Thursday, September 4, 2008

From the archive: The Earth Beneath Our Feet

Front: Jason Lam. Left to right: Tanya Voges,
Kyle Kremerskothen, Trisha Dunn, Joshua Thomson

Tasdance

6 July, 2006

Dancehouse, Melbourne



To celebrate their 25th year, Tasdance presents a triple bill of new and existing works by Australian choreographers. The Earth Beneath our Feet is at once entertaining and challenging, offering a range of choreographic styles that cross generations.

As the Crow Flies, by Nanette Hassall, was originally performed in 1988, by the recently disbanded Melbourne company Dance Works. It is a masterfully structured piece, invoking gentle geometries through the careful use of space, timing and sinuously recurring movement phrases. Set to the orchestral strings of Shaker Loops by John Adams, both music and movement build from languidly graceful sequences to an energetic crescendo. It requires strong technique from the dancers, who achieved a good level of precision.

Tanja Liedtke explores themes of construction and collapse in her new dance theatre piece, Always Building (pictured above).
Incorporating a surfeit of bright costumes, props and movement ideas, the end result is disjointed and somewhat cluttered. While some inventive, clear images emerge, including a dioramic skyline of head-stand sky-scrapers, this draft needs more work to develop beyond the scattered building blocks.

The most tightly focused and entertaining of the three works is A Volume Problem, by Byron Perry. Featuring small speaker cores which come to life in the hands of the dancers, Perry creates an amorphous, non-human world in episodic fragments.
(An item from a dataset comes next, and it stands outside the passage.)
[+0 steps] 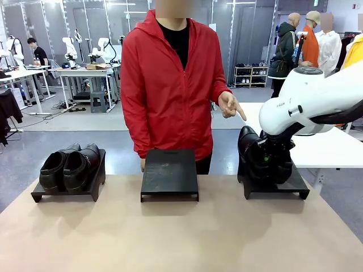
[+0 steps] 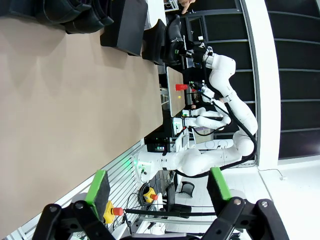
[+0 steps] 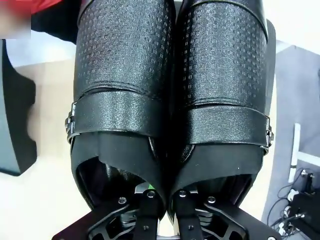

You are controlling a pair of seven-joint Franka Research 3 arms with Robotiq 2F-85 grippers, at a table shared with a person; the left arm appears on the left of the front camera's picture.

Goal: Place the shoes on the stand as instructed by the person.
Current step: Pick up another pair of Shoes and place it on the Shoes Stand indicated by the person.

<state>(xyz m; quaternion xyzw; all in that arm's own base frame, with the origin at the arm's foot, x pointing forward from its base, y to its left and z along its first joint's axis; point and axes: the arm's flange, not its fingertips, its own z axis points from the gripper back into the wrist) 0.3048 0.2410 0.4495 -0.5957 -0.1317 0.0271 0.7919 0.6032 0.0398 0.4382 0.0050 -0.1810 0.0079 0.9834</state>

A duet for Trisha Dunn and Kyle Kremerskothen is particularly well crafted, their alien postures and wafting touches reminiscent of two animated anemones. With simple yet sharp lighting, set and costume design, the choreography is clean and creative, sensitive yet amusing.

The six young performers of the ensemble generally handled the diverse program well, yet occasionally lacked cohesion and dramatic presence.

In the ever-diminishing contemporary dance landscape, it’s wonderful to see a small company investing in the development and promotion of quality Australian artists.